M1 Borrow Basics
M1 Borrow is a simple way to borrow money at a low cost.
Borrow allows you access to a flexible portfolio line of credit offered at one of the lowest interest rates on the market—no paperwork or credit check needed.
With Borrow, you can borrow up to 35% of your portfolio at a 3.50% interest rate. M1 Plus members can borrow at just 2%.
Who is eligible for M1 Borrow?
Any M1 client who has $5,000 or more invested in a taxable brokerage account is eligible for Borrow. There are no credit checks or additional paperwork, and you cannot be denied if you meet the requirements.
IRA, Custodial, and Trust accounts are not eligible for Borrow.
How do I sign up for M1 Borrow?
All eligible taxable accounts are automatically enrolled in Borrow.
When your portfolio surpasses $5,000 in invested equity, you are given access to a line of credit. You do not need to use the full line of credit available and will only be charged interest for the amount used.
When requesting to borrow money, you will be able to choose whether you would like to keep that money in M1 or transfer it to your bank account.
You can initiate a one-time transfer of borrowed funds to your:
- External bank
- M1 Invest account
- M1 Spend account
Here’s how it works:
- Under the Borrow tab, click the "Borrow" button.
- Input the amount you want to Borrow and where you want to send the Borrowed funds. Click "continue."
- Review your transfer details. If everything is accurate, click "confirm." This will create your transfer.
- You can view your pending and previous transfers under the Transfers tab. You can view your Borrow details via the Borrow tab.
You cannot initiate a recurring transfer schedule from Borrow.
What does it cost?
Borrow charges a variable interest rate that tracks the federal funds rate.
The current Borrow rate is 3.50% or 2% for M1 Plus members. Learn more about M1 Plus.
In most cases, the interest expense can be deducted from investment income for tax purposes. This can lower your after-tax cost of borrowing money even further.
You’ll be charged interest at the end of every month, and you’ll only need to pay for the amount borrowed. This amount is deducted from your cash balance, if available, or will increase your amount borrowed. Learn more about Borrow billing.
How do I pay back my loan?
While interest is charged monthly, Borrow does not have a fixed repayment schedule, and you can repay the principal on your terms (except in the case of a maintenance call).
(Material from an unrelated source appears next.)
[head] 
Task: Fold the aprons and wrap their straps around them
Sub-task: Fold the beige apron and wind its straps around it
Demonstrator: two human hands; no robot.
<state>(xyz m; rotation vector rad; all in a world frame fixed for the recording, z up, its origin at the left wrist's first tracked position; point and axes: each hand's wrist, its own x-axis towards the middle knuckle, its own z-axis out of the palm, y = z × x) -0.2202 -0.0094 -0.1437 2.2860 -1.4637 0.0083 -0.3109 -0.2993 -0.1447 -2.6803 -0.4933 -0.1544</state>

To make a payment, visit Borrow and select "Pay Back."
You will be shown your current amount borrowed. Enter the amount you would like to pay back and select whether you would like to pay back the amount from your external bank, your Invest account, or your M1 Spend account.
If you select your Invest account, your cash will be used first, but if your cash balance is lower than the amount you want to pay back, we will sell from your portfolio to make up the difference.
You also have the option to create a payback schedule by going to the Transfers tab, clicking "Move Money," selecting "Recurring Transfer," and inputting your transfer details with Borrow as the "To" account.
After you review and confirm your changes, you will be able to view the payback schedule under Transfers.
What are the risks of using M1 Borrow?
There are a few risks with using Borrow, including:
- Increased interest rates: As the federal funds' interest rate changes, your M1 Borrow rate will change as well.
- Maintenance Calls: If your portfolio value declines, your account can trigger a maintenance call.
- Magnified Losses: If you use M1 Borrow to increase your M1 portfolio investments, any losses in your portfolio will be magnified.
Using margin involves risks: you can lose more than you deposit, you are subject to a margin call, and interest rates may change. To learn more about the risks associated with margin loans, please see our Margin Disclosure. M1 Borrow available on margin accounts with a balance of at least $5,000. This does not apply to retirement, custodial, or trust accounts.